- AIM OF THE EXERCISE -
Report every line below that has the string "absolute" in it.

- Recorded data -
......

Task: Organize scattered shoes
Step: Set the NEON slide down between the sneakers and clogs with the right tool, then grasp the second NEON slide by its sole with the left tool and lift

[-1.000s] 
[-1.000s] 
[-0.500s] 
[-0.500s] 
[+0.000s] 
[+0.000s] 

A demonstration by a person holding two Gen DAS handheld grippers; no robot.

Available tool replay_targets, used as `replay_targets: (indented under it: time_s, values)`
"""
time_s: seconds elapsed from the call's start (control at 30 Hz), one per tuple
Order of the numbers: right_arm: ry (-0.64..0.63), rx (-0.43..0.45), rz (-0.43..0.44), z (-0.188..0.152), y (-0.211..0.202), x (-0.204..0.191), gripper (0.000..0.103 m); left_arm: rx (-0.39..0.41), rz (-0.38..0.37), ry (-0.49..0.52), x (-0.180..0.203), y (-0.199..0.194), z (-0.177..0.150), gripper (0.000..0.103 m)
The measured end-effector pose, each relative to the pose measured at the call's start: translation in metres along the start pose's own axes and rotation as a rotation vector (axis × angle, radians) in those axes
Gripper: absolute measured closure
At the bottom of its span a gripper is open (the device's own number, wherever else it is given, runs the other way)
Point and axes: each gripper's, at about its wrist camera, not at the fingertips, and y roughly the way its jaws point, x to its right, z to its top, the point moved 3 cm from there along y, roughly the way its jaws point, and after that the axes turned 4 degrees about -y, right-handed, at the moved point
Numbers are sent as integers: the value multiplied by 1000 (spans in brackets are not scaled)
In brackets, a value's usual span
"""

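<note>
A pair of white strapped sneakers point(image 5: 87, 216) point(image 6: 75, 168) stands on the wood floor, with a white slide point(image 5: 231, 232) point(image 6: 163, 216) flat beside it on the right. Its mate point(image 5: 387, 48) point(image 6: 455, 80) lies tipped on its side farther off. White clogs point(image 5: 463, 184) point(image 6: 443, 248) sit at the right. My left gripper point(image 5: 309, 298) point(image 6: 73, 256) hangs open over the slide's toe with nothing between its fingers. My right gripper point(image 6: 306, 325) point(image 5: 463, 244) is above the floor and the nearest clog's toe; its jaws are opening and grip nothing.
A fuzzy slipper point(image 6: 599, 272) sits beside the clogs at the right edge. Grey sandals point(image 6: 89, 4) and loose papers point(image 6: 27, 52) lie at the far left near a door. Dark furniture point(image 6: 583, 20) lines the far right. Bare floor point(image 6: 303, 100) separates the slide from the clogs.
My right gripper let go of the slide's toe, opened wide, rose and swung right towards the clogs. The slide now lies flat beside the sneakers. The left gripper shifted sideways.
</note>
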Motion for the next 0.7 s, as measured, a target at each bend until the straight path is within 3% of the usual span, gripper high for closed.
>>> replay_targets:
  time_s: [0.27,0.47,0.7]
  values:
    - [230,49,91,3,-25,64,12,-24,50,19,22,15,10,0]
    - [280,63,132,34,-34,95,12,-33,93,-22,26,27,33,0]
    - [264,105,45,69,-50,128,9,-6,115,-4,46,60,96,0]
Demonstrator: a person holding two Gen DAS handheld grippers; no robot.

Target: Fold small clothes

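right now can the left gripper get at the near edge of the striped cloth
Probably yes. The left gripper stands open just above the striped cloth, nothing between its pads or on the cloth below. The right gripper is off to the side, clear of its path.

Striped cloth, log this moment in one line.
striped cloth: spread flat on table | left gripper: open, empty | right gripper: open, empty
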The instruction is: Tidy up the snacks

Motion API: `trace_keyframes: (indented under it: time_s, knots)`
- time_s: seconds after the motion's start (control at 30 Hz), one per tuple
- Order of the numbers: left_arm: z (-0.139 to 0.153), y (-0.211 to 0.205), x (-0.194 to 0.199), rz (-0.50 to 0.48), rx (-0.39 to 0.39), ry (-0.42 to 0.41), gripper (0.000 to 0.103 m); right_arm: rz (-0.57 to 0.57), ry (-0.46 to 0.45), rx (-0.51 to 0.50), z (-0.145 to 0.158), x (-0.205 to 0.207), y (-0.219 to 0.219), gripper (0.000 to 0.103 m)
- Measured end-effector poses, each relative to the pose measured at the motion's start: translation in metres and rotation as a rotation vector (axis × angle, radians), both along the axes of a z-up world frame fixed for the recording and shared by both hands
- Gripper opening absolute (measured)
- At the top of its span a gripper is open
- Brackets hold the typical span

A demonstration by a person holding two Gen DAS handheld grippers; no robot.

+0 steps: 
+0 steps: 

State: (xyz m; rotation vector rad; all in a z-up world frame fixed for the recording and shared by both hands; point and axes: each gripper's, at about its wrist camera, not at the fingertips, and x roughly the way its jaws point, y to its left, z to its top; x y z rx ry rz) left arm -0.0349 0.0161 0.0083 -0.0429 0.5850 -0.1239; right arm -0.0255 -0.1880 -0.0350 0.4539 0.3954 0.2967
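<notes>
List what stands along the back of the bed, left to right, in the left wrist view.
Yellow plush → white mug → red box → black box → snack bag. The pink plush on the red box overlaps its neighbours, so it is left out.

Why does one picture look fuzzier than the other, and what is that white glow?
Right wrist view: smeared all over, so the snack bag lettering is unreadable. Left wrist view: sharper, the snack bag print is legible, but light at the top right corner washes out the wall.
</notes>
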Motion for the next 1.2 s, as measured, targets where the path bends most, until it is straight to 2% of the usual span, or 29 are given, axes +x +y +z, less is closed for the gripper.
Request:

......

- TASK OUTPUT -
Gripper: absolute measured closure
- Gripper opening absolute (measured)

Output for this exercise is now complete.